(Beginning of DATASET RECORDS)

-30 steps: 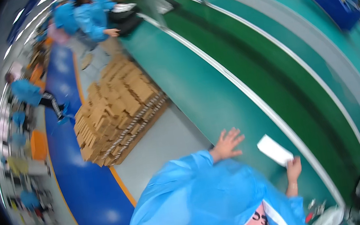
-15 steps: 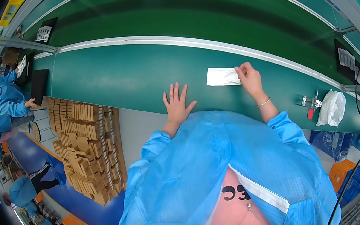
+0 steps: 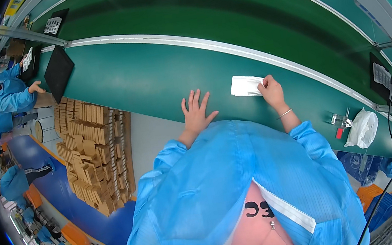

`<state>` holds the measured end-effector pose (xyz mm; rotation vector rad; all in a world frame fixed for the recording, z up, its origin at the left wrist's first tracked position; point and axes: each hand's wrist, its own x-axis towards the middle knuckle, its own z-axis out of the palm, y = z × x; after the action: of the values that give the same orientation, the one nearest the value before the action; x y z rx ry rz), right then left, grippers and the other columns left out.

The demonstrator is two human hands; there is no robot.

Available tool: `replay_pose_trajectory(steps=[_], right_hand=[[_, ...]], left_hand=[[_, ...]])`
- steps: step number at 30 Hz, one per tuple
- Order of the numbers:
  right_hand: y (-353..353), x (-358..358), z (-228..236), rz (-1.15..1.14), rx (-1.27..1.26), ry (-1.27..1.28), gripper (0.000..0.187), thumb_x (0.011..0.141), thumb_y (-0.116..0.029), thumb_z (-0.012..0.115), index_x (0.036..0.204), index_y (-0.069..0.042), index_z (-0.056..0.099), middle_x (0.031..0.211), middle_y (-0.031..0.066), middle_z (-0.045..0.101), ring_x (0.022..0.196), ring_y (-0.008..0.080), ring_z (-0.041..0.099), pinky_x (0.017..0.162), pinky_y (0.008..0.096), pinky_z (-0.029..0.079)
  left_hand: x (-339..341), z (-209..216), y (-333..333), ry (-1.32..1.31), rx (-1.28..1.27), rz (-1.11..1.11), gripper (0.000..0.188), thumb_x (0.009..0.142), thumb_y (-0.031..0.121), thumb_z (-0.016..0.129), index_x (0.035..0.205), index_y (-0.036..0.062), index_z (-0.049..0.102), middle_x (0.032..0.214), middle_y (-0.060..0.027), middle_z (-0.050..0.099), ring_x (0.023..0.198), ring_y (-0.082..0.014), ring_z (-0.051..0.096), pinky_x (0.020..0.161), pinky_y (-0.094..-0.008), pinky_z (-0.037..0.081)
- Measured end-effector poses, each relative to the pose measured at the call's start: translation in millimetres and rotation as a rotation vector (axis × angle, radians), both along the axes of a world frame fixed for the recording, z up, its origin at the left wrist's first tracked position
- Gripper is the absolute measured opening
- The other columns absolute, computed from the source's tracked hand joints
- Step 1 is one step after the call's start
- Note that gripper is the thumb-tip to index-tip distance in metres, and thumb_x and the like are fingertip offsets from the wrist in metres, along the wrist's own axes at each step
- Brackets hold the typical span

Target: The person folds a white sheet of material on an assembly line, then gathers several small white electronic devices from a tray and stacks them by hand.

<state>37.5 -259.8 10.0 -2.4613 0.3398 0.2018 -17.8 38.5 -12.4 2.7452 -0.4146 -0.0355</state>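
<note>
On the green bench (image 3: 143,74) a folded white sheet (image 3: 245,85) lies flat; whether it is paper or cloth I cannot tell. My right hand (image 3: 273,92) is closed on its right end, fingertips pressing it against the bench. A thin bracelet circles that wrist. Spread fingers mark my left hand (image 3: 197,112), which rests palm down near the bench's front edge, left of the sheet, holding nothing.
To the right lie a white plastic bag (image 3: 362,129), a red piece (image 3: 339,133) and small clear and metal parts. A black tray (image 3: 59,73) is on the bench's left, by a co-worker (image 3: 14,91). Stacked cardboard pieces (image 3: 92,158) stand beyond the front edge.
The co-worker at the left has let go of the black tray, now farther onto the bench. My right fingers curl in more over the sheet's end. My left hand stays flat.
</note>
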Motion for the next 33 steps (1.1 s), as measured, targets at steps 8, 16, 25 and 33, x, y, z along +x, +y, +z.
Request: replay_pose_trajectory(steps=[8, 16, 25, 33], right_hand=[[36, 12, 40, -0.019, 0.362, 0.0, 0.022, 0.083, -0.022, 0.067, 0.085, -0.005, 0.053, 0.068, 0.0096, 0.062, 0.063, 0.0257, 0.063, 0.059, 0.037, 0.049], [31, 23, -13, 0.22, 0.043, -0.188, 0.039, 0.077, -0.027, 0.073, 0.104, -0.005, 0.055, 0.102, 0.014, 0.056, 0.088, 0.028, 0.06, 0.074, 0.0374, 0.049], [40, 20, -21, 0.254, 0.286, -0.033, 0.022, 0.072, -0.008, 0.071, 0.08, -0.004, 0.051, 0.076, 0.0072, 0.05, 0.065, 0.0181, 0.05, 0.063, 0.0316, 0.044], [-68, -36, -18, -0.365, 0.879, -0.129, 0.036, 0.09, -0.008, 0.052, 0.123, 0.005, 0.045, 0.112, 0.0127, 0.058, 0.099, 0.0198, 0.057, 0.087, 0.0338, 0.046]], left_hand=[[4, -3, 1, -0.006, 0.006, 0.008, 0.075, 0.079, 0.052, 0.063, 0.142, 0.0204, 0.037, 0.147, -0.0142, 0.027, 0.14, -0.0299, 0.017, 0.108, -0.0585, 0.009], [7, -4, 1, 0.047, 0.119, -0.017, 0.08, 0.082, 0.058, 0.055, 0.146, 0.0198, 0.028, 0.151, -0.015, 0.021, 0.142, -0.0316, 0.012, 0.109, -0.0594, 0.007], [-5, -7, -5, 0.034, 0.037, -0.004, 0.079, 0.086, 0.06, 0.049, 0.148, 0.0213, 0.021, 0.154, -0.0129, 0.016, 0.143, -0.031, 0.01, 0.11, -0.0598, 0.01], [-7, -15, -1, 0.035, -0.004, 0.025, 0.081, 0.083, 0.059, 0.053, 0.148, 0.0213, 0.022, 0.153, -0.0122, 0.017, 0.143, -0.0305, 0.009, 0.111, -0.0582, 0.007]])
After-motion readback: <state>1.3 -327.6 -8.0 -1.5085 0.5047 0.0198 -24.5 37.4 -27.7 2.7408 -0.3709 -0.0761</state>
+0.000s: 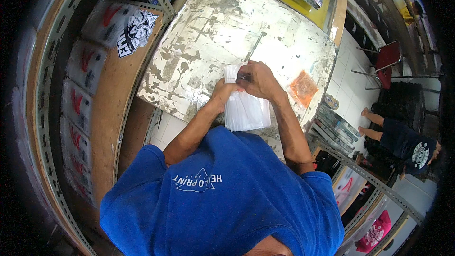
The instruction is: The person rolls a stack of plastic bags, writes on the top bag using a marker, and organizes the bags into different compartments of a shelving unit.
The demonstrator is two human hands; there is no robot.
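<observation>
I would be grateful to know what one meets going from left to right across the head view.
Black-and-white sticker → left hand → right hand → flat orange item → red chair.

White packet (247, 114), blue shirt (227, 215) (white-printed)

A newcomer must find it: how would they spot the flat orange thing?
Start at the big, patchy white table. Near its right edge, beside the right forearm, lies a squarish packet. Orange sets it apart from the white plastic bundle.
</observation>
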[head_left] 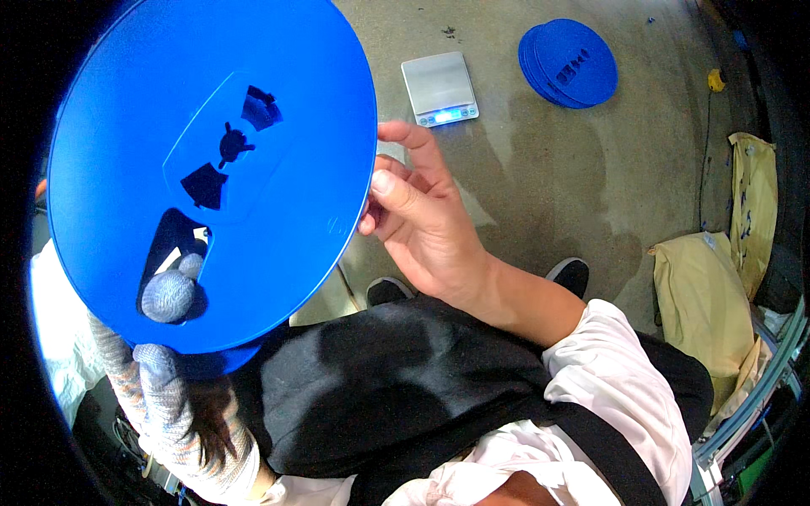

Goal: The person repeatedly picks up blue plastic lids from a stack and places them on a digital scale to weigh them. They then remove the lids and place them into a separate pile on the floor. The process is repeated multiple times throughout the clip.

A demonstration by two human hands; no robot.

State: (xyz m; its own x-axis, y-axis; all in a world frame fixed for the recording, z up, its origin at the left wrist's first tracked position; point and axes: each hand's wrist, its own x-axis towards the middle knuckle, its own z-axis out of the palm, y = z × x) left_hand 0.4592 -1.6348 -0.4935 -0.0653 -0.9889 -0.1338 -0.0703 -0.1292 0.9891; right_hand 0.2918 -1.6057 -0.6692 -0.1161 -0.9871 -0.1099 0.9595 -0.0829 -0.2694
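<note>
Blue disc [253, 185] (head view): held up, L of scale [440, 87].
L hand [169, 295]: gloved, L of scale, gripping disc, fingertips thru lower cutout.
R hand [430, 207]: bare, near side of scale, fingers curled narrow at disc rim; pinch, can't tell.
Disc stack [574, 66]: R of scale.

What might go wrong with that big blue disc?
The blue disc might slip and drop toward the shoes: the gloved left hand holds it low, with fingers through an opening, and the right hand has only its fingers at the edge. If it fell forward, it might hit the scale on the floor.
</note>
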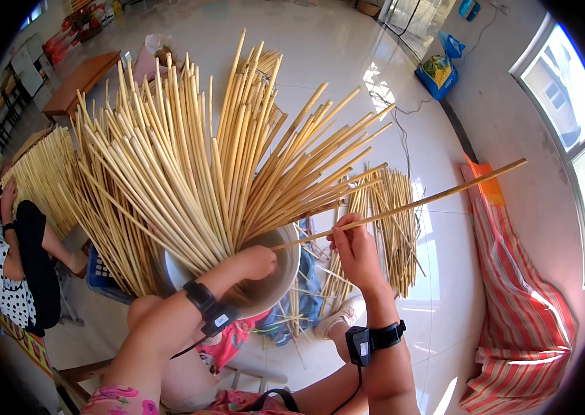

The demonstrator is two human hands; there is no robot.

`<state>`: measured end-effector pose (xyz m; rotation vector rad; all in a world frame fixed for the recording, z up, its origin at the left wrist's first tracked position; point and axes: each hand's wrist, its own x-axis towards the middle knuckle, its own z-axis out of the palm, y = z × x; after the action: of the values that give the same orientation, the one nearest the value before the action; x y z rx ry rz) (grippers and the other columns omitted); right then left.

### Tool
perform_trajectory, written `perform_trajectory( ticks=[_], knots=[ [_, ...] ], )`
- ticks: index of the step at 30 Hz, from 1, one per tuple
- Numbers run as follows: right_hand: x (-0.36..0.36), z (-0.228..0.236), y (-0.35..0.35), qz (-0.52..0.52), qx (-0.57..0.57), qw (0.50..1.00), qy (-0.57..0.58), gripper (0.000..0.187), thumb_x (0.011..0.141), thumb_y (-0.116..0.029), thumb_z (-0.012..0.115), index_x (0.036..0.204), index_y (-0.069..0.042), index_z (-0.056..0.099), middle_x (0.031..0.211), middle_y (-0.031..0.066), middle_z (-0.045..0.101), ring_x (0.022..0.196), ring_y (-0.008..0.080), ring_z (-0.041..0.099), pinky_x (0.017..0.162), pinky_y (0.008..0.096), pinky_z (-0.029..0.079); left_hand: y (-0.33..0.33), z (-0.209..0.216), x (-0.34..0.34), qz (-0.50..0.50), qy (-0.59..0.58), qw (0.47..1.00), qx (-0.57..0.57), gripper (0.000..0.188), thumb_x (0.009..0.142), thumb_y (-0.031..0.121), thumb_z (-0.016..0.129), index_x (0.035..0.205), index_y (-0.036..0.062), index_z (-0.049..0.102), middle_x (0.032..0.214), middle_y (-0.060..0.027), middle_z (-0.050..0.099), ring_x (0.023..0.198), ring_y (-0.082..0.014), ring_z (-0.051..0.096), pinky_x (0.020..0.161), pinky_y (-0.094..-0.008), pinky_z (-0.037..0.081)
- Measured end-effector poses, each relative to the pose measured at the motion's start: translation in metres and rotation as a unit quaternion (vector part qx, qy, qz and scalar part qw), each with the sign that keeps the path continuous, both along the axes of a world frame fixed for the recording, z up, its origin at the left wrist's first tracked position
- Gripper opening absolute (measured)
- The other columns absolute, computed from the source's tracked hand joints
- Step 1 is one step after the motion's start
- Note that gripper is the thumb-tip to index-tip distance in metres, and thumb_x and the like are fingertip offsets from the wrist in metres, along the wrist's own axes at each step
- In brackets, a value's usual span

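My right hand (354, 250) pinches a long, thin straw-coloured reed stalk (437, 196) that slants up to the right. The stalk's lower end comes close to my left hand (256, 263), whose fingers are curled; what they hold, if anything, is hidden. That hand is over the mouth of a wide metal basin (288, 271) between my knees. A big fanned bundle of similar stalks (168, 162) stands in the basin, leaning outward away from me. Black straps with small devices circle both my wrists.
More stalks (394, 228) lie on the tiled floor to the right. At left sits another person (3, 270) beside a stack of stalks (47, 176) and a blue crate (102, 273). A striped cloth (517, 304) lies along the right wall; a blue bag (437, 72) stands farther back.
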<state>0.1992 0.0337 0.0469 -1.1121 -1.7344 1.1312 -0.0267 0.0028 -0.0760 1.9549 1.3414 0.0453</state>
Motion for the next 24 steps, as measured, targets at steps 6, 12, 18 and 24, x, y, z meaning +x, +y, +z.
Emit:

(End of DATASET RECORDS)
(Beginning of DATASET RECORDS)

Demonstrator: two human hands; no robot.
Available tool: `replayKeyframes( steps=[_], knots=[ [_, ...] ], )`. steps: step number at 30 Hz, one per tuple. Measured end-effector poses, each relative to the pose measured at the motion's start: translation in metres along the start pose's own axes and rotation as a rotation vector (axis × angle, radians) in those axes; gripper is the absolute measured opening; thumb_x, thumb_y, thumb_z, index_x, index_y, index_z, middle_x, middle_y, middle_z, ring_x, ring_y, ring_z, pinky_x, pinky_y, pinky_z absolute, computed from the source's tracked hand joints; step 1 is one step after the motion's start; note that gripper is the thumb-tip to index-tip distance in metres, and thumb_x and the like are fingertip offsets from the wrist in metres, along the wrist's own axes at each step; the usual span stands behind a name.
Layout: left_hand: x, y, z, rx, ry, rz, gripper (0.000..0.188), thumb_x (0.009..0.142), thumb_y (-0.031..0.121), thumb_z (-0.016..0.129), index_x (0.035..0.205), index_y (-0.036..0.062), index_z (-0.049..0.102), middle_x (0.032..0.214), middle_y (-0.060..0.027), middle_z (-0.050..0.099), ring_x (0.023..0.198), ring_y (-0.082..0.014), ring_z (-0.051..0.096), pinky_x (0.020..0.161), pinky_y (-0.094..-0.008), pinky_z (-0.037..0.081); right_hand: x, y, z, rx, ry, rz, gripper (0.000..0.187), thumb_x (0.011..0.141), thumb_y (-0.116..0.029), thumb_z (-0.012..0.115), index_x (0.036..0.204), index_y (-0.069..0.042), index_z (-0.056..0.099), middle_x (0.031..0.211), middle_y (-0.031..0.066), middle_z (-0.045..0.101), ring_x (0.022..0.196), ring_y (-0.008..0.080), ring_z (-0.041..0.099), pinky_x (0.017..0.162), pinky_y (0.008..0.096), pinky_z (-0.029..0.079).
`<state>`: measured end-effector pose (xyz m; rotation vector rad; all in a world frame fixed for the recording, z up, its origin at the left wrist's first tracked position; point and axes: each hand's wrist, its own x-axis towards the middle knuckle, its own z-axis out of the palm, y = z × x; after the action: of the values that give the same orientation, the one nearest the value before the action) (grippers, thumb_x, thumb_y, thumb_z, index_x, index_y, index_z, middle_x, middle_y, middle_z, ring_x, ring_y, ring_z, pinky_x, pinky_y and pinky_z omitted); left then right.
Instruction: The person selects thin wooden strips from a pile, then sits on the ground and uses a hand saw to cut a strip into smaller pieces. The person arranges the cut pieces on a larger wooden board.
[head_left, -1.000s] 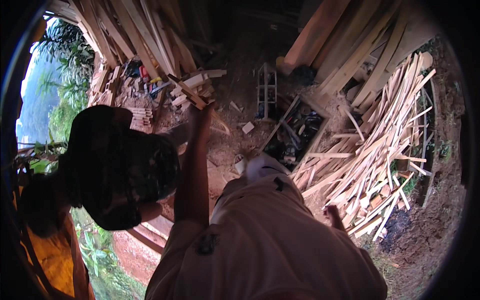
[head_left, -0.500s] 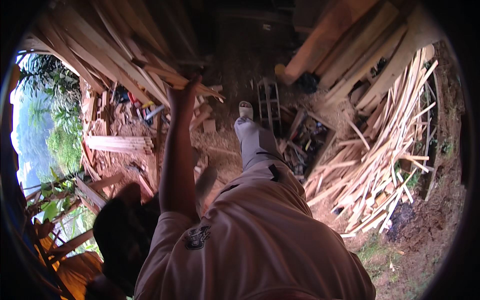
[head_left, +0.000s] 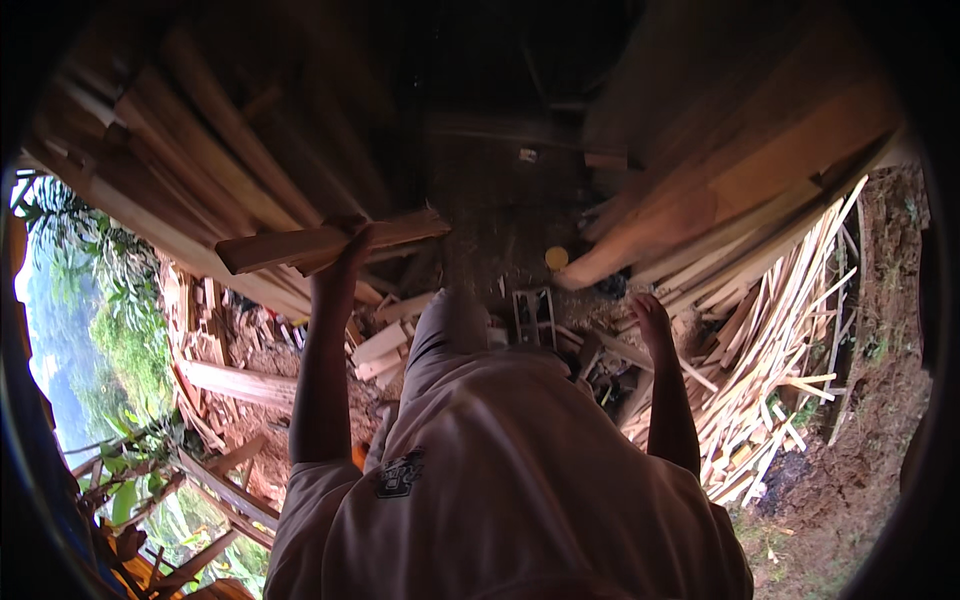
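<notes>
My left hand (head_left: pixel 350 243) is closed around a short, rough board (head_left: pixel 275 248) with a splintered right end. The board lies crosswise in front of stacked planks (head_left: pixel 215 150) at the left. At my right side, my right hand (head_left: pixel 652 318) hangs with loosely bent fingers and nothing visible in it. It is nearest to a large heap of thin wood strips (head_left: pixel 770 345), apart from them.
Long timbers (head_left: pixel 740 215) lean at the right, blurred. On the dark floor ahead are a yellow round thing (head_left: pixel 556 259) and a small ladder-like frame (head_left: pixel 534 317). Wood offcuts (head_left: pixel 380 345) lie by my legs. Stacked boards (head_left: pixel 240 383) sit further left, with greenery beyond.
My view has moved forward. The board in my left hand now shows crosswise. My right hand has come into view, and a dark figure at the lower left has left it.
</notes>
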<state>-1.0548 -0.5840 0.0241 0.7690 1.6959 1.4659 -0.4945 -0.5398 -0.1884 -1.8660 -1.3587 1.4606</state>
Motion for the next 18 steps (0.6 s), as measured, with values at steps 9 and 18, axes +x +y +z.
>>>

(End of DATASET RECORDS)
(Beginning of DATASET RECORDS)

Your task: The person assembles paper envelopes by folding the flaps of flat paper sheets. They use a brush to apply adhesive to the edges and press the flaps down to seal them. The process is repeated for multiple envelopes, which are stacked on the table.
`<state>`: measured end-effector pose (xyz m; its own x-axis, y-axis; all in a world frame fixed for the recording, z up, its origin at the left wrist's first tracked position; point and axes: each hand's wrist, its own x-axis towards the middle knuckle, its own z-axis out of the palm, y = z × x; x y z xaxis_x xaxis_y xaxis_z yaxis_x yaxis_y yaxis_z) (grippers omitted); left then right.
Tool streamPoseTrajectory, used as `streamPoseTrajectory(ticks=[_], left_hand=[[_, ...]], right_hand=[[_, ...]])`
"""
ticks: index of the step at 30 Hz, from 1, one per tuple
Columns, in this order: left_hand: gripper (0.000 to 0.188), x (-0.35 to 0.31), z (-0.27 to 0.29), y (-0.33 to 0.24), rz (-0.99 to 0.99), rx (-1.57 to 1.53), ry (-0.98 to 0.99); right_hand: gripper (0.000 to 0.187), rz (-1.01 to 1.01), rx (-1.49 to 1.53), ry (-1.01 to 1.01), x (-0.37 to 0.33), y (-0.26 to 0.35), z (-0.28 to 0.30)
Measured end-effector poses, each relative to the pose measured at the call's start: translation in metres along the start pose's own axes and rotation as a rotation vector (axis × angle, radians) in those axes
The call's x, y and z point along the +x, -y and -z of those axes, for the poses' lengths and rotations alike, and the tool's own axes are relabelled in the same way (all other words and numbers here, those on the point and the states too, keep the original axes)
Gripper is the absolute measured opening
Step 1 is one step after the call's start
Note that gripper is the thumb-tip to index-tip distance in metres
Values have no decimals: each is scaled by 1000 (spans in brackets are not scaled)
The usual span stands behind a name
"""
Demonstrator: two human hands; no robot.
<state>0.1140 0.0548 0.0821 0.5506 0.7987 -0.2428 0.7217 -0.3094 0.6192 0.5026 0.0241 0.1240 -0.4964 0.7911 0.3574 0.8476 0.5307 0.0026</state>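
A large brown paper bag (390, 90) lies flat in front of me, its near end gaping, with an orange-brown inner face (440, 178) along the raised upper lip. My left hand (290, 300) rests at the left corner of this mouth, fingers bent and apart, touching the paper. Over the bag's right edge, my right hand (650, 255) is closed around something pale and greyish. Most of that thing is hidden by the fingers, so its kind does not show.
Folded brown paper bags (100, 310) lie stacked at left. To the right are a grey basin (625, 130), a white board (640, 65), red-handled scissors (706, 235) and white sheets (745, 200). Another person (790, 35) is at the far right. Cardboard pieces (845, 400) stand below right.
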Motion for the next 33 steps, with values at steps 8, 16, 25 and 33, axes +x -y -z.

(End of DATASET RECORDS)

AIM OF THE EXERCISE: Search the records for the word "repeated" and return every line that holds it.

RESULT OF THIS TASK:
Goal: The person repeatedly picks up blue plastic lids from a stack and places them on a digital scale to weigh them. They then remove the lids and place them into a separate pile on the floor. The process is repeated multiple times throughout the clip.
Your task: The person assembles paper envelopes by folding the flaps of flat paper sheets. They use a brush to apply adhesive to the edges and press the flaps down to seal them. The process is repeated for multiple envelopes, which are stacked on the table.

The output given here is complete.